## Instructions to follow
Please reproduce the entries below exactly, starting at the first line and ending with the line that holds "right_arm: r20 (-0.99".

══════

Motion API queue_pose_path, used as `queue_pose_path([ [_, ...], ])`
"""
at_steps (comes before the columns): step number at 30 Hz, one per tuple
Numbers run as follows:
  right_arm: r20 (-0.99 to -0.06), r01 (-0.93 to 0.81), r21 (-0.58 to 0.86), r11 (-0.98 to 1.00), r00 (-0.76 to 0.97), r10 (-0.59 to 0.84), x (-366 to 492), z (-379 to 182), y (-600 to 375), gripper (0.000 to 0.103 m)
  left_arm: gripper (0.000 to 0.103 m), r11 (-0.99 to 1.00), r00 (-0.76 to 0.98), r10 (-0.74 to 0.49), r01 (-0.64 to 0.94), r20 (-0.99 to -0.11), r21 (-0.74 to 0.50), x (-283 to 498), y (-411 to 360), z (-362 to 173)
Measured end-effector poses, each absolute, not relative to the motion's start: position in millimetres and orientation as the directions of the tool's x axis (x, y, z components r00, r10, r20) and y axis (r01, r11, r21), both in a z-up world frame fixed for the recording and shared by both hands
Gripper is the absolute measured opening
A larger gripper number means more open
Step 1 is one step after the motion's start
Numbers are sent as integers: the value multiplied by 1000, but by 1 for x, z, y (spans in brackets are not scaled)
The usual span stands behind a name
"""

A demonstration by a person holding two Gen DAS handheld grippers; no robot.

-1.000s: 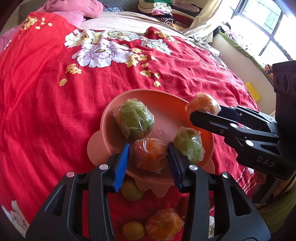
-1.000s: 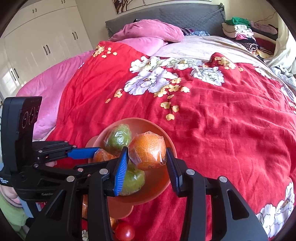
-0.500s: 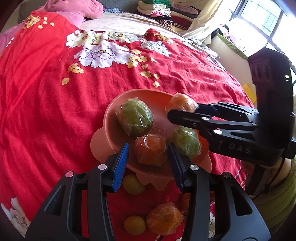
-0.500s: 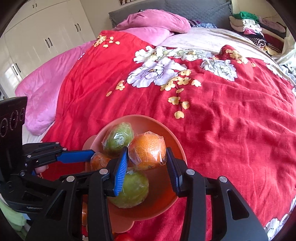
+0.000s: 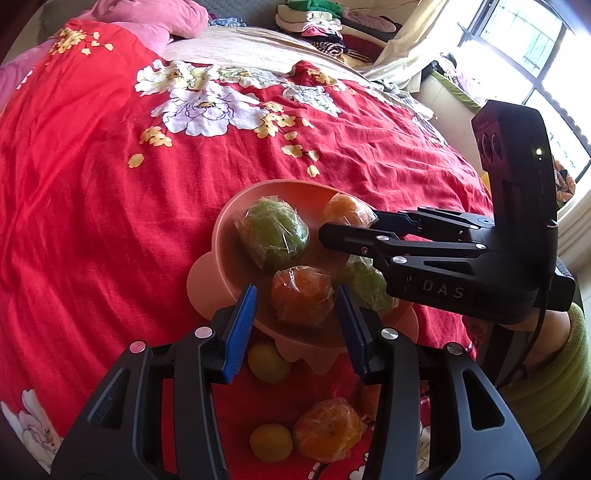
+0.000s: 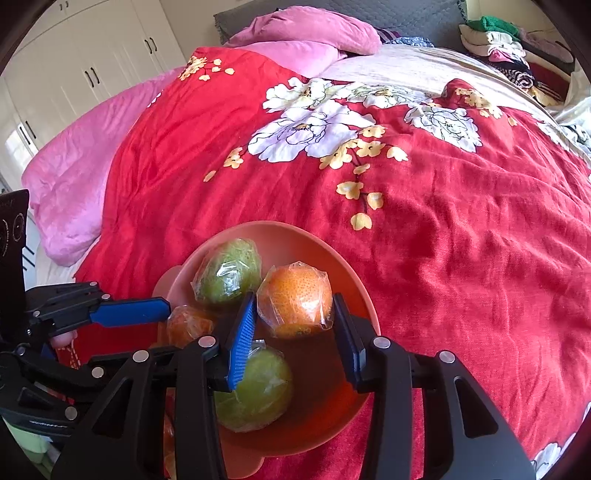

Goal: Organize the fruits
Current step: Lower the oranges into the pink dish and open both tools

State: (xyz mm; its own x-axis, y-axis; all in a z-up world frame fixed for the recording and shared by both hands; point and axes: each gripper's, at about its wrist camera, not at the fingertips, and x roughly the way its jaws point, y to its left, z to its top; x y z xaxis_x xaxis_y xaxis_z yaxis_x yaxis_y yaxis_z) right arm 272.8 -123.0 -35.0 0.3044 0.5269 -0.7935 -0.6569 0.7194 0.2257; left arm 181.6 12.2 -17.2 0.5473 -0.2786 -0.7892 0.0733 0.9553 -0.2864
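Observation:
A salmon-pink bowl (image 5: pixel 221 236) (image 6: pixel 347 266) sits on the red floral bedspread. It holds two plastic-wrapped green fruits (image 5: pixel 275 234) (image 6: pixel 255 391) and a wrapped orange (image 5: pixel 301 295). My right gripper (image 6: pixel 293 325) is shut on another wrapped orange (image 6: pixel 295 299) and holds it over the bowl; it also shows in the left wrist view (image 5: pixel 347 210). My left gripper (image 5: pixel 295 325) stands open at the bowl's near rim, its fingers on either side of the orange in the bowl without touching it.
In front of the bowl on the bedspread lie two small yellow-green fruits (image 5: pixel 267 360) (image 5: pixel 271 441) and a wrapped orange (image 5: pixel 327 430). Pink pillows (image 6: pixel 306 29) and folded clothes (image 5: pixel 317 18) lie at the far end of the bed. A window is at right.
My right gripper has carried its orange leftward and down, from the bowl's far right rim to over the bowl. My left gripper has backed off slightly and stays open.

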Motion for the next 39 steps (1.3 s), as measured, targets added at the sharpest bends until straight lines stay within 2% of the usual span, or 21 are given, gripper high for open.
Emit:
queue_pose_path([
  [7,-791,-651,228,724,310,528,272,-35,-124,41,39,955,551,-277,71,-787,-287,181,14,-16],
  [9,-783,-648,233,725,318,535,271,-32,-125,44,42,955,552,-275,66,-787,-288,181,15,-16],
  [15,-771,-647,227,728,337,540,268,-25,-128,48,42,956,553,-273,62,-788,-287,180,16,-16],
  [26,-753,-628,229,744,370,544,259,-17,-137,63,48,957,557,-264,51,-787,-285,178,20,-16],
  [39,-713,-598,234,767,431,553,250,-1,-155,81,71,959,565,-251,38,-786,-280,172,24,-13],
])
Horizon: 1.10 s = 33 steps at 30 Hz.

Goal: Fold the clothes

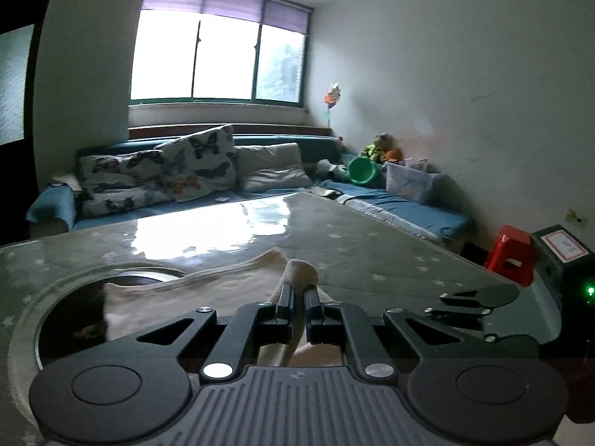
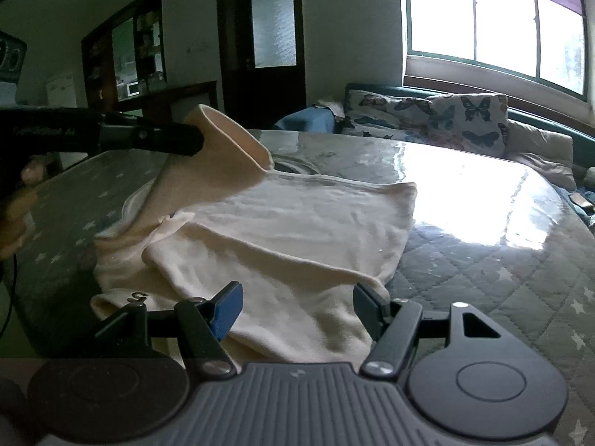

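fingers: left gripper [image 1: 300, 297] pinches raised cuff of cream garment [image 2: 282, 223]; right gripper [image 2: 297, 306] wide, empty, over near hem. garment lies on table [image 2: 502, 260]. likely light, limp; grip at edges/corners.

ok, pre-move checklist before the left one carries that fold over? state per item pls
1. Left gripper shut on fabric: ok, jaws pinch a raised edge of the cream garment.
2. Lifted edge clear of the table: ok, it stands up off the surface in the right wrist view.
3. Right gripper free: ok, jaws open, holding nothing, over the near hem.
4. Rest of garment lying flat: not ok, a folded flap and wrinkles show near the middle.
5. Landing area clear: ok, the table beyond the garment looks bare.
6. Grip holds one layer only: cannot tell.
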Tool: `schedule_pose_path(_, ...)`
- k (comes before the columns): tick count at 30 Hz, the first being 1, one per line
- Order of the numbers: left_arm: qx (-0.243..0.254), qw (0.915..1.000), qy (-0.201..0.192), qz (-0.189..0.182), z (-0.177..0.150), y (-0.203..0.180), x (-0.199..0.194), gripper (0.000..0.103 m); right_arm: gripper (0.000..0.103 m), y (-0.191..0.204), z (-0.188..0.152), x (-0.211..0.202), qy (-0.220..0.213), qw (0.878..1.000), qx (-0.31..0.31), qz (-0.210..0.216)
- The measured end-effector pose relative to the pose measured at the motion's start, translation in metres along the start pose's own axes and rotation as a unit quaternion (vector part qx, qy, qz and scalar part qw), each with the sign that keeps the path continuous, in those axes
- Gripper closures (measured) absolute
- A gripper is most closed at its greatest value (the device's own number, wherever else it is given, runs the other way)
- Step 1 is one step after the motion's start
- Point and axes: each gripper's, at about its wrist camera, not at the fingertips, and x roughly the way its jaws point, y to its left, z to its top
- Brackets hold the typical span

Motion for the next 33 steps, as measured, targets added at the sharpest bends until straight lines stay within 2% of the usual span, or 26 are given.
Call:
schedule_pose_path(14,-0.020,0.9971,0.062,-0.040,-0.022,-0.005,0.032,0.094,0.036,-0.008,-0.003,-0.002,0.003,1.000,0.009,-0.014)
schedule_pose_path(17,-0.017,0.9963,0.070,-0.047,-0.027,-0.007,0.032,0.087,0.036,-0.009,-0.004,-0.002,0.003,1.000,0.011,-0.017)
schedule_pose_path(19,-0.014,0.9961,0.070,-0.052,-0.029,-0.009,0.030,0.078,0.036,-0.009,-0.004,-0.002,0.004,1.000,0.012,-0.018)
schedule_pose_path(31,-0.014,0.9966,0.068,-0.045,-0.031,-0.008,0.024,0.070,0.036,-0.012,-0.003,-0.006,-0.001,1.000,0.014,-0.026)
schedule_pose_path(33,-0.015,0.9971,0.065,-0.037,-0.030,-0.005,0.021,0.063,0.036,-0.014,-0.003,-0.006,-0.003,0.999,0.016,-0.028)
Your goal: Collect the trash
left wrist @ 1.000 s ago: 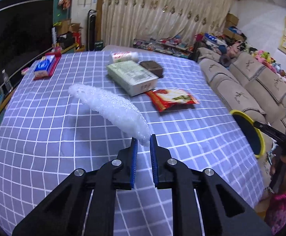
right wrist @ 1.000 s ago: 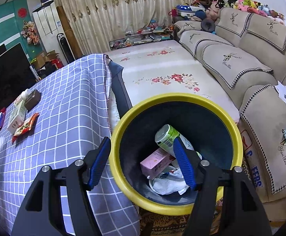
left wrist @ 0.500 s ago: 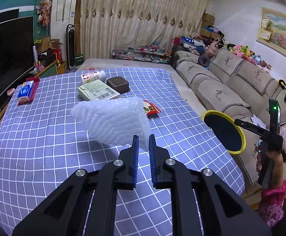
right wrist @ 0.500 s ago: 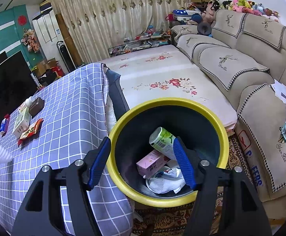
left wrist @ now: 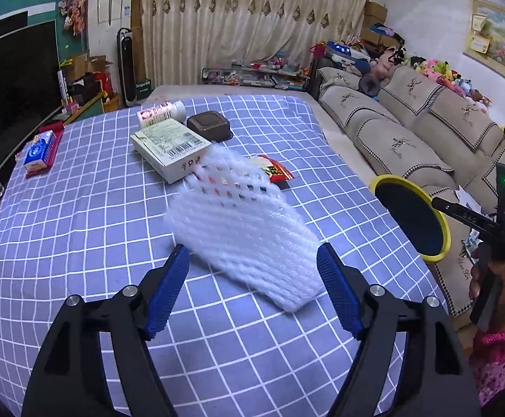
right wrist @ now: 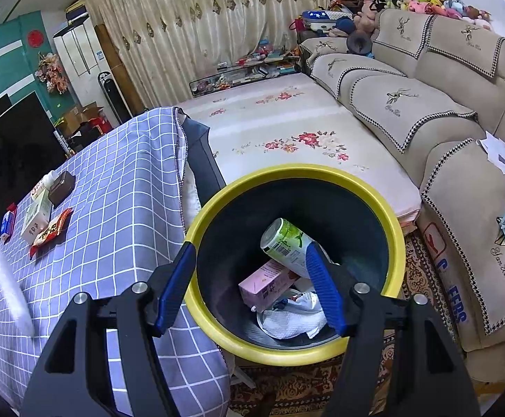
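The left gripper (left wrist: 252, 264) had just been opening; its blue fingers (left wrist: 167, 292) stood wide apart, with the white foam net (left wrist: 242, 229) between and ahead of them, no pad pressing on it. The net looked blurred above the checked tabletop (left wrist: 78, 229), near the white box (left wrist: 170, 147) and the red snack packet (left wrist: 275, 172). Whether it touched the cloth could not be told. The right gripper (right wrist: 252, 279) had its fingers partly open around the near rim of the yellow-rimmed bin (right wrist: 374, 187), one outside and one inside; whether they pressed on it could not be told. In the bin lay a green can (right wrist: 287, 241), a pink carton (right wrist: 266, 283) and crumpled white paper (right wrist: 292, 323).
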Available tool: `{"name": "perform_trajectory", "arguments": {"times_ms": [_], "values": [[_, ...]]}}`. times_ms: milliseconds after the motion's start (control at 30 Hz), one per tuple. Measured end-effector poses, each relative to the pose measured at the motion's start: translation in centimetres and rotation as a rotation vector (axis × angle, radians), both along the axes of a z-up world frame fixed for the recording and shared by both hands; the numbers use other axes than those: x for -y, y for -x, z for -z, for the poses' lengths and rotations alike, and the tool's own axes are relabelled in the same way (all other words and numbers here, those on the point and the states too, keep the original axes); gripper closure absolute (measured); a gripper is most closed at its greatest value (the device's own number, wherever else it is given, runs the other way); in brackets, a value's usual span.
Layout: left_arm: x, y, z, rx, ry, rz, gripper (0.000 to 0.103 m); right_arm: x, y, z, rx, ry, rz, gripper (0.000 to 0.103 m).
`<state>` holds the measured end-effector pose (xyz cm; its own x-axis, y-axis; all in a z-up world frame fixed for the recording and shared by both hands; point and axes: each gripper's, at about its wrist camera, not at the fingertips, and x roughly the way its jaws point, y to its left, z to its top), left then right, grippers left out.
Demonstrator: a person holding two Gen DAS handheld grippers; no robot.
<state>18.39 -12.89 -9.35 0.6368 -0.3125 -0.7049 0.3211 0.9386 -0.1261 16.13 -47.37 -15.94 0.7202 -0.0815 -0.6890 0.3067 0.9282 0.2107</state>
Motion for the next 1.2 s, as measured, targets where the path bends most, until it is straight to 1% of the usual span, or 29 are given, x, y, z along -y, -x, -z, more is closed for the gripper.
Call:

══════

## Exercise response
Motion API queue_pose_path, used as `queue_pose_path([ [_, ...], ])`
"""
at_steps (comes before the columns): step number at 30 Hz, one per tuple
Numbers run as follows:
  right_arm: r20 (-0.99 to -0.06), r01 (-0.93 to 0.81), r21 (-0.58 to 0.86), r11 (-0.98 to 1.00), r00 (-0.76 to 0.97), r10 (-0.59 to 0.84), x (-366 to 492), z (-379 to 182), y (-600 to 375), gripper (0.000 to 0.103 m)

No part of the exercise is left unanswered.